AI creates over-efficiency. Organizations must absorb it

AI doesn’t just increase productivity: it creates *over-efficiency*.

Individuals and small teams can now generate decisions, options, and initiatives faster than existing organizations were designed to legitimize, coordinate, or absorb. The bottleneck has shifted from execution to governance.

When surplus productive capacity accumulates without an absorption layer, organizations don’t gradually adapt. Historically, they freeze: tighter rules, centralization, bans, decoupling.

We saw a similar reflex during COVID: when systems couldn’t absorb shock locally, they shut down globally.

What seems under-discussed is absorption: not "how fast can we produce" but how many decisions, options, and changes an organization can metabolize without defensive closure.

Two mechanisms seem relevant but under-theorized: (1) small, local process changes that redistribute coordination and decision load; (2) continuous skill and role shifts, as people reposition around what still needs to be decided, maintained, and legitimized.

I’ve been trying to think about this as a kind of "conduction" problem, how human decision-making and legitimacy flow alongside generations, AI and people.

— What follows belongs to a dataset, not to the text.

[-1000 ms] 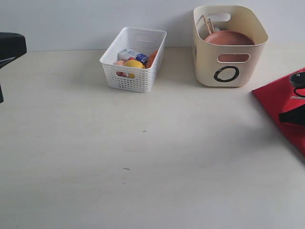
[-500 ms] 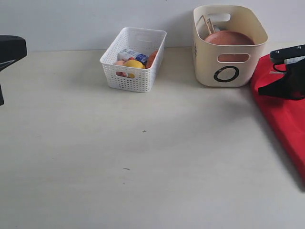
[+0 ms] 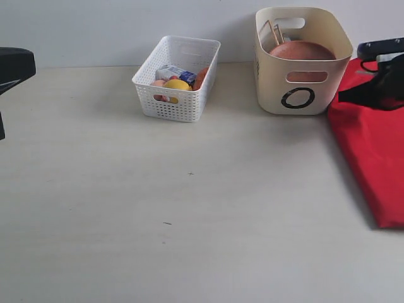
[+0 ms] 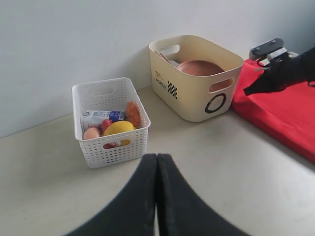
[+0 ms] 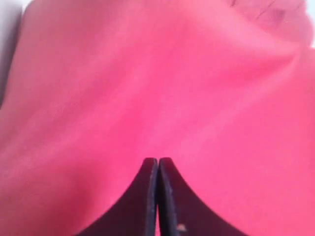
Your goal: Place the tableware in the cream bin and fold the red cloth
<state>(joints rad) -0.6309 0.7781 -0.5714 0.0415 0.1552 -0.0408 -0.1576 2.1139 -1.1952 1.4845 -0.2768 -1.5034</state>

If you’ve seen organizations handle this well (or fail badly), I’d be curious: what actually lets systems absorb AI-driven over-efficiency without reverting to control, ranking, layoffs or shutdown?

6 points

eriam

13 hours ago


3 comments

skeam 10 hours ago

The mechanism (1) and (2) you've identified are tackling governance. If less people are producing, more people can decide. Flattening hierarchy or redistributing the decisional power seems to be one way to lift the governance bottleneck.

Interestingly, human society is also a system that has been hugely impacted by sudden innovations increasing the production efficiency, each leading to an observable redistribution of power.

So, will the best performing companies 10 years forward be the ones flattening hierarchy as much as possible?

  • eriam 10 hours ago

    Well the way I see it is that it's more a matter of what if more people are producing more efficiently but from the organization standpoint it's not apparent, it's a kind of DDoS on governance and decision, and a fast one.

    Now I don't see how flattening hierarchy could cure this. Decisions must still be taken for example for utilities and any other complex system and people must work so we need role shifts and we need process changes effective and apparent for organizations otherwise thay won't benefit and suffer from the shock.

    The analogy with COVID was also a kind of what if: could we have an economic confinement if efficiency gains are collapsing the economy ?

    • skeam 9 hours ago

      Flattening makes the vertical path faster even if the company has already optimized there, for instance, if 5% of someone work requires approval, and this person produces 50% more in a day, the 5% to be approved is suddenly way larger, this is one of the over-efficiency side effect that caught my attention.

      But it does not remove the horizontal coordination that high-stakes changes require (legal, finance, security, etc), so in a sense I agree, it doesn't totally cure decision making DDoS, but it helps.

      ---

      The COVID analogy is interesting, so your assumption is that companies will struggle to make profit because they'll operate changes to handle over-efficiency and these would lead to high financial losses?